物心ついた頃から、周りの大人から自分は勇者だと言い聞かされてきた。
勇者は人に顔を見せてはいけないの。
屋敷の人間にそう言われて、手渡されたマスクを常に付けて生きている。
屋敷の奥の座敷が勇者のために作られた部屋。
過去の英雄伝から魔法の本、武道の本等、ありとあらゆる知識の本が天井高くまでぎっしりと本棚には詰まっている。

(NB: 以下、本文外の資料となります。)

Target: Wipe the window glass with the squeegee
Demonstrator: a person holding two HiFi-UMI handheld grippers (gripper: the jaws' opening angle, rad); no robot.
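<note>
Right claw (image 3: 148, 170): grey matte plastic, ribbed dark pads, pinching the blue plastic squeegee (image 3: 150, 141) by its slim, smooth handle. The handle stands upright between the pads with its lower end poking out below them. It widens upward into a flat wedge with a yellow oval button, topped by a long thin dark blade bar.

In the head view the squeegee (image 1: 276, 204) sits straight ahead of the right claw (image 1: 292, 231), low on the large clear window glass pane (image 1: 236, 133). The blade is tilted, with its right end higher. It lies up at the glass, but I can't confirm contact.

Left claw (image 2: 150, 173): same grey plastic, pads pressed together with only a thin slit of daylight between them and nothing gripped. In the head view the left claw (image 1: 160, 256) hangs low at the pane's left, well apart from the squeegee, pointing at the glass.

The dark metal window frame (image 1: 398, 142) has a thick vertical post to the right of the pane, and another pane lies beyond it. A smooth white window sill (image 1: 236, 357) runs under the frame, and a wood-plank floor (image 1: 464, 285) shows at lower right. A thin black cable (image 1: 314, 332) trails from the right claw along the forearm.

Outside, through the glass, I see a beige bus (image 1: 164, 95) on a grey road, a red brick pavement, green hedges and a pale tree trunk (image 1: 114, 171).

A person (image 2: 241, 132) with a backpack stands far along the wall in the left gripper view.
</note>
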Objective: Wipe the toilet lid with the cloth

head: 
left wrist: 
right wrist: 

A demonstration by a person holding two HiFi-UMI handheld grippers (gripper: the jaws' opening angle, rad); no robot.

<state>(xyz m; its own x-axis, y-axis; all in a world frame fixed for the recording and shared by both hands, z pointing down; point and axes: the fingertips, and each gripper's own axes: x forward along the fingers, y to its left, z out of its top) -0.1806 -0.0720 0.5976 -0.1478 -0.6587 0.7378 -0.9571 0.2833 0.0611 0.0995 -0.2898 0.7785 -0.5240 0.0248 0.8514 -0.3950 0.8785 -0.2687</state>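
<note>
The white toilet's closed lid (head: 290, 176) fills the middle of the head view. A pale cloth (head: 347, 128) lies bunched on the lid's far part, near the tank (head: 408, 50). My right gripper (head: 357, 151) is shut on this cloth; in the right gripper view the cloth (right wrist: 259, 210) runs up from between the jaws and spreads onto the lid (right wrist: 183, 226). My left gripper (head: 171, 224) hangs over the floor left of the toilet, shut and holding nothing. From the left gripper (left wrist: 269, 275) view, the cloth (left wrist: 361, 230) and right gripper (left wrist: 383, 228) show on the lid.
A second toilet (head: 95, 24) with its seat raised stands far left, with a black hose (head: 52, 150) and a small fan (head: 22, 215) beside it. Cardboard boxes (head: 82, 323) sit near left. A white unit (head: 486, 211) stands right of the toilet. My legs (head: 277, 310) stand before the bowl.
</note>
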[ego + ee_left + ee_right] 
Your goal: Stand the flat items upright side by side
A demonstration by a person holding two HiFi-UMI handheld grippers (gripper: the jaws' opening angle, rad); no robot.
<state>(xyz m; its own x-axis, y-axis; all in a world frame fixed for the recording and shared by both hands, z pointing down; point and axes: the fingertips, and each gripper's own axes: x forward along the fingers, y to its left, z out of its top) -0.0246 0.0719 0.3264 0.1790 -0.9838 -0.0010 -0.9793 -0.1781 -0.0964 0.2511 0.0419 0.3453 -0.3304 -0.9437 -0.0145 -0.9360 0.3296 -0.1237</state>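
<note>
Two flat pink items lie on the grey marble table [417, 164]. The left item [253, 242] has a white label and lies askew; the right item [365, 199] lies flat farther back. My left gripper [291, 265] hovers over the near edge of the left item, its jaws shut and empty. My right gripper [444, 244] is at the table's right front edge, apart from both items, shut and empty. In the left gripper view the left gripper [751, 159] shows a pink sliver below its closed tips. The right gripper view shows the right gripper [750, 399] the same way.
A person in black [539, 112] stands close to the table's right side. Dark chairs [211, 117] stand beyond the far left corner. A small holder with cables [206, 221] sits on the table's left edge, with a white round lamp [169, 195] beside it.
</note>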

魔法も剣も実際に師事してくれる人は居なかった。誰も勇者には近づかなかった。
「勇者なんて名ばかり」
本当に勇者なんて居たのだろうか。
誰も知らない過去の勇者が実在したのかも、全てはこの紙の中に書かれたことが事実だと言う。、
自分のどこに勇者の資質があるのか。
大きな窓の向こうにある、バルコニーにすら出してもらえないちっぽけな名ばかりの勇者は、そこから遠くに見える塔を見つめていた。
そこには勇者が倒す怪物がいるという。
「勇者も怪物も変わんないよ」
お互いに閉じ込められた存在。
本を見て覚えた魔法で怪物を倒して、その後は?
怪物を倒すこと以外のなんにも知らない勇者は、何に憧れたらいいのかすら分からずに、ただ。
ただ、見たこともない怪物を想う。
怪物は、月を見ているだろうか。
怪物はどんな生き物なのだろうか。
自分に、本当に倒せるのだろうか。
自分のいる座敷に来てくれる者など誰もいないから、バルコニーに時々舞い降りる小鳥に話しかけて心の中の不安をなんとか取り除きながら、過ごしていた。